Ветер леденил, замораживал руки и лицо, тупой болью проникал до самой глуби.
Это что же, конец?
Еще вчера они были храбрыми и сильными, хотели и могли… А вот уже нет ни фронта, ни командиров, ни винтовок. Нет ни хлеба, ни крыши над головой. Теперь — казачья станица, которая не хочет приютить, ледяной норд-ост и русские танки. Может быть, русские уже подходят сюда, к Нижне-Чирской, и надо что-то делать.
Всем хотелось куда-то идти, пробиваться. Но каждому мешали. Напирали, крыли друг друга последними словами:
— Паршивая свинья! Вот тебе! Я награжден Железным крестом еще за французский поход! Не знаешь? Ду бист Арш мит Орэн! (Ты задница с ушами! Вот тебе, получай!)
Шум, гвалт и драка вздыбились, в одну минуту разлились во всю ширину улицы, густая толпа шарахнулась в один конец, потом в другой… Бабахнули, сухо лопнули винтовочные выстрелы. Ржали, рвались из постромок испуганные кони, ездовые воротили их в сторону, норовили выправить на простор. Лошади лезли на чужие повозки, на людей; кого-то свалили, толочили ногами.
— Помогите! У меня дети!..
Но никому не было дела до чужих детей. Лезли вперед, расталкивали, пробивались — в помещение, под крышу. Свалили плетень, хлынули на чье-то подворье, в саманный катушок…

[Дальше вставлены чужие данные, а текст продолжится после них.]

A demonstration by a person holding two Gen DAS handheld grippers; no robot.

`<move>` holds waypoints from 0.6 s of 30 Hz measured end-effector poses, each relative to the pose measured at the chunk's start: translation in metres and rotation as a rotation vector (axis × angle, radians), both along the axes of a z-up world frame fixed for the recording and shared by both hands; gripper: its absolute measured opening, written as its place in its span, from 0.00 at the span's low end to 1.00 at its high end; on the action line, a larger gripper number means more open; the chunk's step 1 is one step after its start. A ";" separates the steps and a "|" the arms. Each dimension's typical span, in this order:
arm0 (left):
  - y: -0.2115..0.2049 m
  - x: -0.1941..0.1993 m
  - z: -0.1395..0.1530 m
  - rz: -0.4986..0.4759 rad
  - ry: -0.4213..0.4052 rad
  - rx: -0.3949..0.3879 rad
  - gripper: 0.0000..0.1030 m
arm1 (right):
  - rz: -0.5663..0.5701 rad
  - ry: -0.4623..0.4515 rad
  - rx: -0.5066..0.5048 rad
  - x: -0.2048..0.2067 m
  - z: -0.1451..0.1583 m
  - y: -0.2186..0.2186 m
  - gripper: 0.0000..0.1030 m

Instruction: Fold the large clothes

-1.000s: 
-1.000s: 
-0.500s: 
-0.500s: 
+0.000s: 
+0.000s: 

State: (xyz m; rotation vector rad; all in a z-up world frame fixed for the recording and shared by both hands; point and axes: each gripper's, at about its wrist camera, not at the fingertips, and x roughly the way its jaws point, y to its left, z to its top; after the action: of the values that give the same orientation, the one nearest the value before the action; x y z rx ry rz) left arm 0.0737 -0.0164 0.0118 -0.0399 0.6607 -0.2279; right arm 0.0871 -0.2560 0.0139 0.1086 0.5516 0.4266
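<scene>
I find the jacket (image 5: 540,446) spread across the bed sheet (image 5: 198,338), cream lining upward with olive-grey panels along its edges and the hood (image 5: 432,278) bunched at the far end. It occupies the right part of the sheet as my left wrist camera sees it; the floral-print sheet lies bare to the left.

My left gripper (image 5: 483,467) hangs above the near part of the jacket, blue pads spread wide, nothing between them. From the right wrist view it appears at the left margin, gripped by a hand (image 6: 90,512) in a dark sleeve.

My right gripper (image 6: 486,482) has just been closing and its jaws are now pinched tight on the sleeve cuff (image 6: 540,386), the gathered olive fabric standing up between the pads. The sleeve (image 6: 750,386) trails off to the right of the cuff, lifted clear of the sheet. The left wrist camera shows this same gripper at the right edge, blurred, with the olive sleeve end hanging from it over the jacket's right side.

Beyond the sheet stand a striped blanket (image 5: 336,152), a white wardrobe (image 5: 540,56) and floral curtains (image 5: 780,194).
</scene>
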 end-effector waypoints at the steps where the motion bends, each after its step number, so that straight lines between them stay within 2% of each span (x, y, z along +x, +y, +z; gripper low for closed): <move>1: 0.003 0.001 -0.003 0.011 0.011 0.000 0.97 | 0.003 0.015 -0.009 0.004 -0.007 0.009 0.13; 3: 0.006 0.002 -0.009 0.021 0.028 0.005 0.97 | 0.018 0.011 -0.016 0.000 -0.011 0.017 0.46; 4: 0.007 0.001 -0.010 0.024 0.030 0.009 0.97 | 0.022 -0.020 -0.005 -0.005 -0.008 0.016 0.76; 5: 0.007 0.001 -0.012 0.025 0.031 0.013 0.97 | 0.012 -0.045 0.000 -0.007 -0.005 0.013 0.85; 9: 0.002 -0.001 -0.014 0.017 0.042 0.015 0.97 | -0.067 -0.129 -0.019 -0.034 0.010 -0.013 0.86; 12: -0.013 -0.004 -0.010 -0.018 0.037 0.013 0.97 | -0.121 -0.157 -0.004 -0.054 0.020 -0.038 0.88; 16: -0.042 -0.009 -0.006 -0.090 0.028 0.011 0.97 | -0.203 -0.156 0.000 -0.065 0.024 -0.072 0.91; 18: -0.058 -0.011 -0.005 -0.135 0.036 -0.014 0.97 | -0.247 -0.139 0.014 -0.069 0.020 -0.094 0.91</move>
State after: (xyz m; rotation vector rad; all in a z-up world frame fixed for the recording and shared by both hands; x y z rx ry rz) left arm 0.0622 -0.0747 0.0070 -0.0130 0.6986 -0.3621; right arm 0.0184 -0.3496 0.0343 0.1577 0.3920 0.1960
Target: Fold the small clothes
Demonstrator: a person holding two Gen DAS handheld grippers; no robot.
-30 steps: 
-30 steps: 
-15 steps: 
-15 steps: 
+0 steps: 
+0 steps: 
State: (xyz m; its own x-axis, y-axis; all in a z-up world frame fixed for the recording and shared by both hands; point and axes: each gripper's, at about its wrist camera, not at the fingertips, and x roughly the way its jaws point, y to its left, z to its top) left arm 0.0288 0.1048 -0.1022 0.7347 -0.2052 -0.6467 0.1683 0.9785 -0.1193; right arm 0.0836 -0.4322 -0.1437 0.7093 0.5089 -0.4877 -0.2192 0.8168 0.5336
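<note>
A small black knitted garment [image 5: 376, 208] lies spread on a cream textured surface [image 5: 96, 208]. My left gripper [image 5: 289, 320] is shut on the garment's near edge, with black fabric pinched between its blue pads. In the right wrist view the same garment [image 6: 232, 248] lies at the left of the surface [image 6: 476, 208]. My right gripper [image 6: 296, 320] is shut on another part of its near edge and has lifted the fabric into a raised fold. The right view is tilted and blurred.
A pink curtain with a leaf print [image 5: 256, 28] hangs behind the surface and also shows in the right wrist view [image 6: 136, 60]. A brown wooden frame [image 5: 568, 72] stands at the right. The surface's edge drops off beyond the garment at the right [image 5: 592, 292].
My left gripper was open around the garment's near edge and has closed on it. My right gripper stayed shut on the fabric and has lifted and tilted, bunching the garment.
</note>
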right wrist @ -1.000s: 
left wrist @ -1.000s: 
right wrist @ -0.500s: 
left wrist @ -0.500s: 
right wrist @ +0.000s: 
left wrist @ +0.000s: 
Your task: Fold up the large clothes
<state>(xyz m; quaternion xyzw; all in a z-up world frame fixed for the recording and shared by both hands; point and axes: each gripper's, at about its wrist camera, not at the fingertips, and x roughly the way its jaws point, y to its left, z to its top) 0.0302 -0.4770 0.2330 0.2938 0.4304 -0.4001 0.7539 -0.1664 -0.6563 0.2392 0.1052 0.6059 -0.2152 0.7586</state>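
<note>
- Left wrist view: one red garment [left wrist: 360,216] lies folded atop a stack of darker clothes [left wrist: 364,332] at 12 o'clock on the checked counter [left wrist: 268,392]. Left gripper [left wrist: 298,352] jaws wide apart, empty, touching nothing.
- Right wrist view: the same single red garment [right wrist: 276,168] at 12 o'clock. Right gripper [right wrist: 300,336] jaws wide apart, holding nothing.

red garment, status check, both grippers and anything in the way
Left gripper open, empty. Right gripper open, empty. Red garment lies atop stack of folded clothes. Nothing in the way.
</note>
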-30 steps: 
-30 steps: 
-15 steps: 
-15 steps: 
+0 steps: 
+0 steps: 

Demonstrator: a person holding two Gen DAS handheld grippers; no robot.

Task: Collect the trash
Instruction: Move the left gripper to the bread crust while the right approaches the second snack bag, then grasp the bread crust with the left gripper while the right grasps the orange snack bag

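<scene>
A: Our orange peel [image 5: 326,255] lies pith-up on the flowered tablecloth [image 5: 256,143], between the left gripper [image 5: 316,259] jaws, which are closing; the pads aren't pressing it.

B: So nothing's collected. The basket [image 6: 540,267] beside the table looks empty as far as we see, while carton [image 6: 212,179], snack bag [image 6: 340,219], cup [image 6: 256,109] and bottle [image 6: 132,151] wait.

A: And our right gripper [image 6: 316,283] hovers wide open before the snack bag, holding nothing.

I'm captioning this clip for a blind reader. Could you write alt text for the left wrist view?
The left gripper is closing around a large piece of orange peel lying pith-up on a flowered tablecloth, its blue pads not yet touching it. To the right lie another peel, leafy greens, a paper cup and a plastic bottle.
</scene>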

— Наза-ад! Здесь разместился штаб полка!
— К черту штаб полка! Мы не желаем подыхать!
— Наза-а-ад!
В двери ломились толпами, у здания комендатуры ломали забор. Откуда-то взялись фельджандармы, как положено, с большими, во всю грудь, металлическими бляхами, в касках, при полной форме. Они двигались тесной цепью, стреляли в воздух торопливыми очередями.
— Назад!
Но куда это — назад, никто не знал.
И жандармы не знали.
А над крышами, над всей станицей гудел буранный ветер, летучий снег заслонял небо, застилал глаза. Иногда сквозь белесую мглу виделось солнце, как большое мутное пятно. Было похоже — солнце силилось взглянуть, что делается внизу. Но пугалось и отступало за снеговую наволочь.
А к Нижне-Чирской все шли и шли. Ехали и шли.
Генерал Паулюс старался сидеть прямо и строго. Худощавое лицо осунулось, пробор на голове сделался шире, как будто волосы поредели, вылезли. Тонкие губы сложились горестно и скорбно, а глаза смотрели с укором, словно видел, слышал самого Гитлера. Шею, глянцевито выбритую щеку нервно подергивало. Паулюс поспешно менял положение, клонился вперед, морщился — старался избавиться от неприятного. Холеными тонкими руками трогал виски, опирался локтями на стол. Потом выпрямлялся, смотрел в окно, слушал, как гудит ветер.
Благодарение богу — плохая погода удерживает русскую авиацию.
Под самым окном крикнули:
— Ха-альт! Хальт!
Туго треснул винтовочный выстрел. И еще выстрелы — на дальних улицах. Паулюс шевельнулся на стуле, трудно повернул голову:
— Прошу — наведите порядок. Стрельба мешает мне.
Он никого не видел, обратился в пустоту… Но кто-то спешно вышел из комнаты, в коридоре протопало несколько человек. Все там же, под окном, начальственный голос крикнул:
— Вас ист лёсс?
Паулюс досадливо поморщился: действительно… Как будто ничего не случилось…
За окном стало тихо: ни выстрелов, ни голосов.